Он кивнул, тоже стараясь не привлекать внимания к моему вопросу. Его мучили частые головные боли и довольно слабое зрение. Ему не по силам была учеба, отнимавшая у нас столько времени, но он всегда боялся ударить лицом в грязь, огорчить отца и не произвести должного впечатления на хорошенькую Анну, отчего все выходило только хуже. Я продела руку под его тощий локоть и оттащила с дорожки в сторону, туда, где мы прошлой весной посадили вербену. Она помогала ему от головной боли, но на уцелевших кустах еще не распустились листья.
– В кладовке есть сушеная, – прошептала я. – Когда вернемся, я сплету тебе венок и ты приляжешь после обеда.
Он ничего не ответил, но благодарно прижал мою руку локтем к своим выступающим ребрам. Секундное внимание вернуло ему уверенность в себе; этого оказалось достаточно, чтобы и мой взгляд на мир прояснился. Госпожа Алиса, прогулявшись по саду, присоединилась к остальным, собравшимся как бы случайно и время от времени напряженно поглядывавшим в направлении шпиля собора Святого Павла. Я была тронута, увидев, как мачеха (вторая жена отца, вышедшая за него замуж незадолго до моего появления в доме; она полюбила его четверых детей и воспитанников будто своих собственных) потрудилась над своими волосами. Она любила грубоватые шутки, но огорчалась, когда отец поддразнивал ее за размер носа. Она убрала со своего прекрасного высокого лба волосы с несколькими седыми прядями (она чернила их отваром бузины, который всегда просила меня готовить ей), и гладкая сверкающая кожа предстала во всей красе.
Шутки отца могли быть жестокими. Даже Анна Крисейкр, имевшая стальные нервы, зарыдала с отчаяния над шкатулкой, которую он вручил ей на пятнадцатый день рожденья. Она думала найти там жемчужное ожерелье, которое так долго выпрашивала, но в шкатулке лежали бусы из гороха.
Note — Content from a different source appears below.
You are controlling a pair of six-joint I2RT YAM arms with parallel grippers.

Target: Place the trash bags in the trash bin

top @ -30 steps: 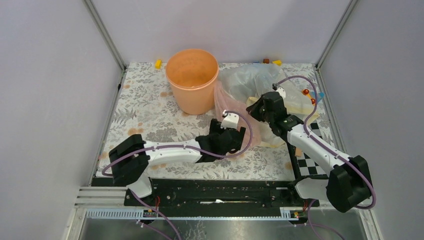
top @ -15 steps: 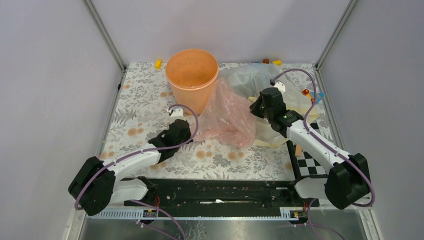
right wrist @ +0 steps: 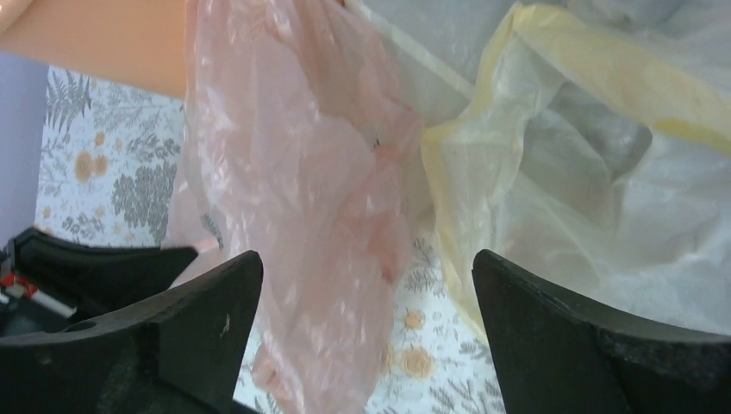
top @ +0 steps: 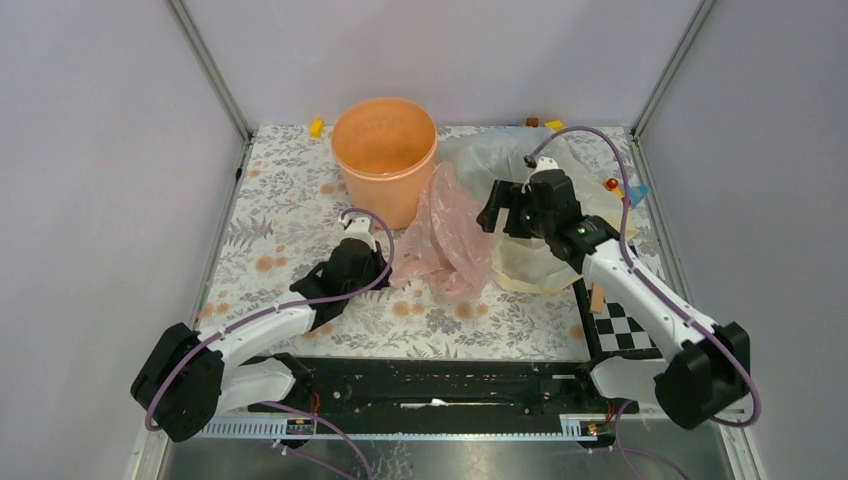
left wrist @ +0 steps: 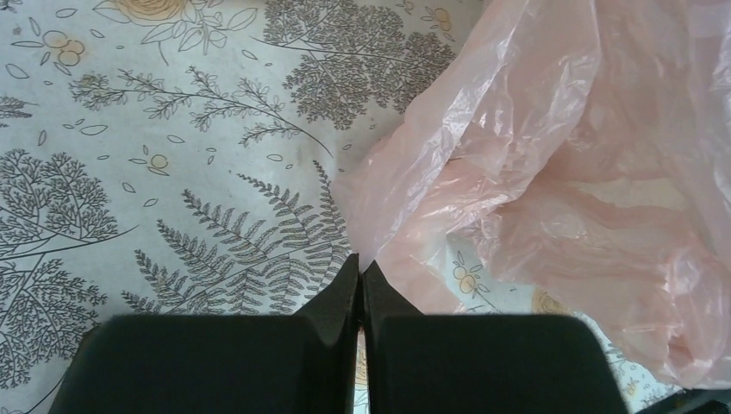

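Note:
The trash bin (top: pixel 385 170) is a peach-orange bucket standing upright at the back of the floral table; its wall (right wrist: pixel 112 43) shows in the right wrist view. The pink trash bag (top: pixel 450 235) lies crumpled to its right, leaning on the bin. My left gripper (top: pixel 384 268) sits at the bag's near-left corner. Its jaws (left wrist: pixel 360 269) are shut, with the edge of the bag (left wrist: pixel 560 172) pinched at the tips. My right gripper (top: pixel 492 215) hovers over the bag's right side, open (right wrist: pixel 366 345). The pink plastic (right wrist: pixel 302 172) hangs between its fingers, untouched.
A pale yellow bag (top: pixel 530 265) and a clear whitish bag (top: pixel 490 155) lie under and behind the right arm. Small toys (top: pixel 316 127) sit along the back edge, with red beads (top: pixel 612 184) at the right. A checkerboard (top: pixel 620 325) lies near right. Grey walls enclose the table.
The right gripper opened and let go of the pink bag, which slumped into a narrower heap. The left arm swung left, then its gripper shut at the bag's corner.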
– Не стоит надеяться попасть на небеса, потакая своим прихотям или нежась на пуховых перинах, – только и сказал отец, сопроводив свои слова веселым, хотя и прохладным птичьим взглядом, напомнившим – у него под верхней одеждой власяница и он пьет одну воду.
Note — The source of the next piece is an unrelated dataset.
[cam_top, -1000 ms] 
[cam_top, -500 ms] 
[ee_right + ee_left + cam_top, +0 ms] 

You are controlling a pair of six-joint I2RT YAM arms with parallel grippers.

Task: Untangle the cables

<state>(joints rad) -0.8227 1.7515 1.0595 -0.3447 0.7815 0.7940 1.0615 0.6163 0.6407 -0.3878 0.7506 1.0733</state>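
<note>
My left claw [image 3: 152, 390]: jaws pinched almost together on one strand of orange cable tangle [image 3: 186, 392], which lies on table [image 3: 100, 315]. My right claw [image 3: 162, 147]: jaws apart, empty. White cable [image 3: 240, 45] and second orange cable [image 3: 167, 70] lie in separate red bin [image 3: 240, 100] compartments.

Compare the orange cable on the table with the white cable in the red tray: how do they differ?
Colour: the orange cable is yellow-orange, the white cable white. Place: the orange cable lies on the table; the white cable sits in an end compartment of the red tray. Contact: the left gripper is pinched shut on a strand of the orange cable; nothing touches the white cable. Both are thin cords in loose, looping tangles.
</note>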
У Анны хватило выдержки побороть себя и мило проговорить ему за обедом:
– Этого урока я не забуду никогда.
В награду она получила одну из его внезапных золотых улыбок, при виде которых мы всегда тут же забывали гнев и были готовы для него на все. Так что на сей раз все закончилось хорошо. Анне Крисейкр удалось сохранить самообладание. Но мне казалось, с собственной женой стоит быть поласковее.
Однако в столь знаменательный день госпожа Алиса могла делать со своими волосами все, что угодно. Отец куда-то исчез, что после нашего переезда в Челси случалось постоянно: придворные дела, поручения короля, я потеряла им счет. Когда отец, усталый, в новых золотых шпорах – он толком не знал, что с ними делать, и лишь без нужды всаживал их в заляпанный грязью лошадиный круп, – возвращался домой и мы все высыпали в сад ему навстречу, он сразу же удалялся в свой флигель в саду – Новый корпус, его монашескую келью, – молился, каялся и постился. Так было всегда. Но сегодня я слышала: уходя, он пообещал госпоже Алисе вернуться, как только приедет художник. Кроме того, мне удалось подсмотреть, что она выложила его парадную одежду – блестящую, подбитую мехом черную накидку и камзол с пристегивающимися сборчатыми длинными рукавами из лоснящегося бархата, скрывавшими втайне смущавшие его грубые руки. Ему нравилось думать, будто он заказывает этот портрет только для того, чтобы послать ученым друзьям в Европу, всегда дарившим ему свои изображения. Но позировать в такой одежде – совсем другое дело. Даже он полностью не истребил в себе мирское тщеславие.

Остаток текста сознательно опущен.